Il più pulito ha la rogna
La cinematografia sudcoreana ha sempre avuto una folta e variegata rappresentanza di titoli nella line-up del Far East Film Festival. Sicuramente ci sono state annate decisamente più generose in tal senso, tuttavia nella 27esima edizione della kermesse friulana da poco conclusasi ben otto pellicole provenivano da quell’area geografica. Tra queste c’era Dirty Money di Kim Min-soo, presentata in quel di Udine dopo le proiezioni nel 2024 in importanti vetrine festivaliere del circuito internazionale come quelle del Sitges e di Busan.
Per il suo esordio dietro la macchina da presa, che lo ha visto suo malgrado al centro di una lunga gestazione produttiva, lo sceneggiatore ha voluto puntare su uno dei generi più popolari e apprezzati da quelle parti, vale a dire il poliziesco dalle forti venature crime. Appigliandosi agli stilemi e ai caratteri fondanti dei generi chiamati in causa, mescolati spesso senza soluzione di continuità, l’autore, con la complicità in fase di scrittura di Hwang Eun-seong, ha portato sul grande schermo una storia “sporca” di corruzione come anticipa il titolo. Una storia in cui la legge e i suoi rappresentanti perdono la bussola della giustizia oltrepassando i limiti fino a pagarne le conseguenze. La storia è quella che ha come protagonisti Myung-deuk e Dong-hyuk, due detective in servizio nella città di Incheon. Le loro personalità sono assai diverse, ma condividono anche molto: sono partner nelle indagini sul crimine, si frequentano anche fuori dal lavoro ed entrambi accettano tangenti da un’organizzazione criminale cinese che ricicla denaro in Corea. Nonostante i soldi facili che intascano a nero i due sono pesantemente indebitati: Dong-hyuk e la sua fidanzata hanno un problema con il gioco d’azzardo, e hanno le mani bucate, mentre Myung-deuk è un po’ più assennato con il denaro, ma ha perso la moglie per malattia e ora anche la figlia undicenne è gravemente malata e non può lasciare l’ospedale, con crescenti spese sanitarie. Il ché li spinge a passare dall’altra parte della barricata per affrontare le ingenti spese e saldare i pesanti debiti accumulati quando un giorno i due ricevono una soffiata secondo cui una gang cinese sta per inviare una grossa somma di denaro in Cina. Sanno già quando e dove il denaro verrà consegnato, quindi presumono che sarà piuttosto semplice prendere a prestito alcune armi alla stazione di polizia, indossare dei passamontagna e sottrarre il denaro senza che nessuno si faccia male. La letteratura di genere ci insegna e ci ha ampiamente dimostrato in passato che certe cose non sono mai così semplici e i piani il più delle volte non vanno lisci come l’olio.
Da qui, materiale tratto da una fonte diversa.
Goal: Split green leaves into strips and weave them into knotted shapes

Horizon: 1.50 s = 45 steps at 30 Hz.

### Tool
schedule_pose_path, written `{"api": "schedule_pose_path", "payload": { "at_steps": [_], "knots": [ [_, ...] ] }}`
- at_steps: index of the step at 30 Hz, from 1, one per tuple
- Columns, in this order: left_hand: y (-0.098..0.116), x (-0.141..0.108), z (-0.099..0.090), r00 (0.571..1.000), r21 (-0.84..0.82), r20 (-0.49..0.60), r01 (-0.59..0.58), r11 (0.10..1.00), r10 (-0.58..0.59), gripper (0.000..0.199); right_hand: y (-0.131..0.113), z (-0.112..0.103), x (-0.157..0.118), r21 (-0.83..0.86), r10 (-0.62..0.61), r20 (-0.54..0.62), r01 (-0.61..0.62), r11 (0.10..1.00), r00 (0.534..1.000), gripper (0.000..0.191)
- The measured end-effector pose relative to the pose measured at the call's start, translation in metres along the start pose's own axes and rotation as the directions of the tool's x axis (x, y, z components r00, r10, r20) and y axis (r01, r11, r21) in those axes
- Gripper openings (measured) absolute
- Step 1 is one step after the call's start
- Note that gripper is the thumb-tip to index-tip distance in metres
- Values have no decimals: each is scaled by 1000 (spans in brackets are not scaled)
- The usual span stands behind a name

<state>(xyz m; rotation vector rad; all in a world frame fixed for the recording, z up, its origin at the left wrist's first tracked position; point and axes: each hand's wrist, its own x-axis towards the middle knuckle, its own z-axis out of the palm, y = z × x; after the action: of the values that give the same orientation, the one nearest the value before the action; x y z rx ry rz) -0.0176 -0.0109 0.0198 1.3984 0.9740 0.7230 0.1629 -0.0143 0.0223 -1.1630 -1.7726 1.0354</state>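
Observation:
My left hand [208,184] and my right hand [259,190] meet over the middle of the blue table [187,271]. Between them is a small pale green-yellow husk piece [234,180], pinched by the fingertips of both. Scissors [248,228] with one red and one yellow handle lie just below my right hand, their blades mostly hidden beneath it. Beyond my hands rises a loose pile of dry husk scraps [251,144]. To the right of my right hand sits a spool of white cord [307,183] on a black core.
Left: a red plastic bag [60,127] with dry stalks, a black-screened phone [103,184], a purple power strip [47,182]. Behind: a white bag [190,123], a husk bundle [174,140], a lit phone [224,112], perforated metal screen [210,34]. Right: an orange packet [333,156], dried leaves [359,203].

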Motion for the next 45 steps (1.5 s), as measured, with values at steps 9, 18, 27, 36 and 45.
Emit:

Come andrà a finire ovviamente lo lasciamo alla visione di un’opera che come da tradizione dei polizieschi sudcoreani si caratterizza per l’apprezzabile ritmo e per il vigore delle scene più dinamiche. Dirty Money da questo punto di vista non è da meno e soprattutto nella seconda parte, quando finalmente il regista decide di spingere il piede sul pedale dell’acceleratore, offrendo alla platea di turno una bella scarica di adrenalina. Il tutto in attesa di una resa dei conti al cardiopalma, di quelle che nella cinematografia sudcoreana di genere sono all’ordine del giorno. Il contrario sarebbe la vera notizia. Nella prima e abbondante ora la timeline invece si concentra su altro, ossia nel gettare le basi e delineare il quadro generale di una situazione per tutti ampiamente compromessa, che porterà i protagonisti, qui interpretati con discreta convinzione e una buona dose di fisicità da Jung Woo e Kim Dae-myung, a compiere una serie di disperati tentativi di risalita dopo avere raschiato il fondo del barile.